Professor Sweeney's investigation suggests that names linked with black people – as defined by a previous study into racial discrimination in the workplace – were 25 percent more likely to have results that prompted the searcher to click on a link to search criminal record history.
She found that names like Leroy, Kareem and Keisha would yield advertisements that read "Arrested?" and there would be a link to a website that could perform criminal record checks. Searches for names such as Brad, Luke and Katie would not – instead more likely to offer websites that can provide general contact details.
"There is discrimination in the delivery of these ads," concluded Prof Sweeney, adding that there was a less than 1 percent chance that the findings could be based on chance.
"Alongside news stories about high school athletes and children can be ads bearing the child's name and suggesting arrest. This seems concerning on many levels."
However, she was reluctant to pinpoint a cause for the discrepancies, saying that to do so required "further information about the inner workings of Google AdSense".

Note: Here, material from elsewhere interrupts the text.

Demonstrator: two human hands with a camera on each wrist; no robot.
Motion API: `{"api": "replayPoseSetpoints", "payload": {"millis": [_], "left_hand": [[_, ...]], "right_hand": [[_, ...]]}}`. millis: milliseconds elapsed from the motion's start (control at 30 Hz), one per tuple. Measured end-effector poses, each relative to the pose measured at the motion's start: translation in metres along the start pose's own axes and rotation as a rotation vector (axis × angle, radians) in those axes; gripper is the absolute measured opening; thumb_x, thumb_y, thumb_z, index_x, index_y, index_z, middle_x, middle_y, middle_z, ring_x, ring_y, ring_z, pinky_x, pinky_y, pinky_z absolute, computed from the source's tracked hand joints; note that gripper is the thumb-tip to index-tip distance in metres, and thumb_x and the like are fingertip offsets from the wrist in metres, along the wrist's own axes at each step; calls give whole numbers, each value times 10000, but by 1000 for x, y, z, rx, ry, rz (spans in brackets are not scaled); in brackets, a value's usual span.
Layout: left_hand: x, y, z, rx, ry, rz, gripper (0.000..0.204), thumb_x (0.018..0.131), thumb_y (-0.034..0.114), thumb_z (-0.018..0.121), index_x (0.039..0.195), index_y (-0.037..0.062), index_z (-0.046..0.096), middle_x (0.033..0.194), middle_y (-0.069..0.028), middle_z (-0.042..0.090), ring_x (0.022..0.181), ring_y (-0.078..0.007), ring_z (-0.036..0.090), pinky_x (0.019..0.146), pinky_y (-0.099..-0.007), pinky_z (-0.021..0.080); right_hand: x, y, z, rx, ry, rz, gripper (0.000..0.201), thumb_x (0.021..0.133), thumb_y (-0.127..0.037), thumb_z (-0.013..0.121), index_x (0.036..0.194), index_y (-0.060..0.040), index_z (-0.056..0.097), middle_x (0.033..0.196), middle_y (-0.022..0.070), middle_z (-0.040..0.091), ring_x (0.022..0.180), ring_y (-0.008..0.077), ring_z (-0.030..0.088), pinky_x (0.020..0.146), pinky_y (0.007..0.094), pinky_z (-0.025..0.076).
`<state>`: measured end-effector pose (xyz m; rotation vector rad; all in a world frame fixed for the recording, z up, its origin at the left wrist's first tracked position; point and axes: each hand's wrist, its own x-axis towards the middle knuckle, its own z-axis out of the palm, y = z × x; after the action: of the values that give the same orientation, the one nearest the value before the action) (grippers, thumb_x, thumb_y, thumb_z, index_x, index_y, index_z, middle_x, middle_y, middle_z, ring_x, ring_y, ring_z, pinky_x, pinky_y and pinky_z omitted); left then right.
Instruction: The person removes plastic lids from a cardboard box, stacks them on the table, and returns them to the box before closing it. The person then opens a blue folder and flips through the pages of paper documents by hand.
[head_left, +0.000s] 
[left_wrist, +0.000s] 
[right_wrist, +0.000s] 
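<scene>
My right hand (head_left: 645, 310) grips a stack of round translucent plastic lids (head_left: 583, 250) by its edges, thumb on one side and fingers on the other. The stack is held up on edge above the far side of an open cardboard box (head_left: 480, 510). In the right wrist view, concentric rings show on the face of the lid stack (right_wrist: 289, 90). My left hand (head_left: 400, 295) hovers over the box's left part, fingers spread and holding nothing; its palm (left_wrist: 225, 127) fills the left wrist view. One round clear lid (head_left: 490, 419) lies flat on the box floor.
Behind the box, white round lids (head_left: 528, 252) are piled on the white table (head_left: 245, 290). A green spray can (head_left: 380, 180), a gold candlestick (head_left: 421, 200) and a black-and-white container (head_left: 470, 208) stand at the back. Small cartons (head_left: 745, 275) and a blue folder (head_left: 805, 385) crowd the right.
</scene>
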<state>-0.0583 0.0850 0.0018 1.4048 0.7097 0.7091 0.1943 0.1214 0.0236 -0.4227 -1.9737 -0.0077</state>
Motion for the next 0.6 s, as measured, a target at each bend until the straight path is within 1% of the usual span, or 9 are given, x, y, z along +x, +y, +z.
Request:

Google denies racial bias in their ad placement and released the following statement to the BBC:
"We also have an 'anti' and violence policy which states that we will not allow ads that advocate against an organisation, person or group of people."
"It is up to individual advertisers to decide which keywords they want to choose to trigger their ads," the search giant said.
This could mean that user habits lead to an increase in the appearance of the ads – or it could mean that because the ads appear more, based on entered keywords, that they are clicked more, subsequently increasing the frequency that the ads appears – perpetuating the myth of the black criminal.
In other words: Which came first, the racist chicken or the racist egg?